_EXERCISE DIRECTIONS_
From the line containing "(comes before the" to the final line of the material below, return every line exactly. Do not include pictures.

_DATA BELOW_
----

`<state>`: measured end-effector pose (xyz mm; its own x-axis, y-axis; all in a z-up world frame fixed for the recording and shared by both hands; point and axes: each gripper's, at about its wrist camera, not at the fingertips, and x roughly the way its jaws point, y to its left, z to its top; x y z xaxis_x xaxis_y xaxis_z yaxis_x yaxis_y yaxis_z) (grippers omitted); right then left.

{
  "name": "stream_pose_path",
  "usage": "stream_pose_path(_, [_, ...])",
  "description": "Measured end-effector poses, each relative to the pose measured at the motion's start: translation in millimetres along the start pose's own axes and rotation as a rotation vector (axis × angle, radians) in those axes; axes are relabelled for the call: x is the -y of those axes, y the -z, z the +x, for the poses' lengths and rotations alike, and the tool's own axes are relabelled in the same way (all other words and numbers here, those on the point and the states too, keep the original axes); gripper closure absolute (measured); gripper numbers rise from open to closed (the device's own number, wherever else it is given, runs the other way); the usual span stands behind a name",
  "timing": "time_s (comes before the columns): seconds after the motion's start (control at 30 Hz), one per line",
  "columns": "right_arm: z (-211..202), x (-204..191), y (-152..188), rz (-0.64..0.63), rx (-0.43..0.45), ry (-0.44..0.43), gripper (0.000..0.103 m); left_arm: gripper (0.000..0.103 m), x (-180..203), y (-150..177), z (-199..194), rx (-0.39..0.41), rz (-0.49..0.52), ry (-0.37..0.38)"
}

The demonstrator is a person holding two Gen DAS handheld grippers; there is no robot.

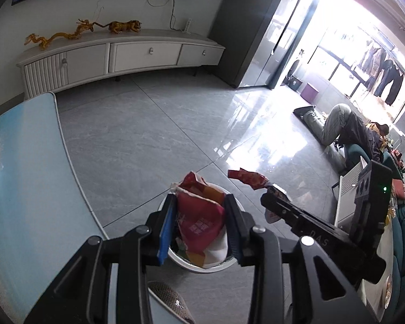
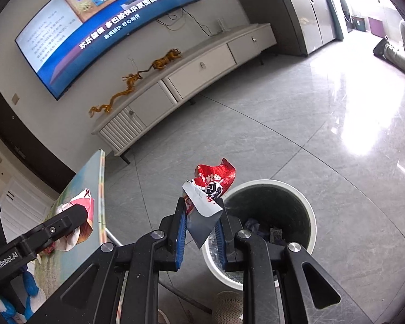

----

_SOLUTION TO THE EXERCISE_
  "timing": "time_s (comes before the columns): seconds after the motion's start (control at 30 Hz), one per line",
  "columns": "right_arm: z (-211..202), x (-204..191), y (-152..188), rz (-0.64..0.63), rx (-0.43..0.45), ry (-0.44..0.43), gripper (0.000..0.103 m); left_arm: gripper (0.000..0.103 m), x (-180..203), y (-150..177), z (-199..194), rx (-0.39..0.41), rz (-0.49..0.52), ry (-0.37..0.38)"
}

The demonstrator is a person holding two Gen DAS handheld grippers; there is no robot.

With this, the exercise has been completed.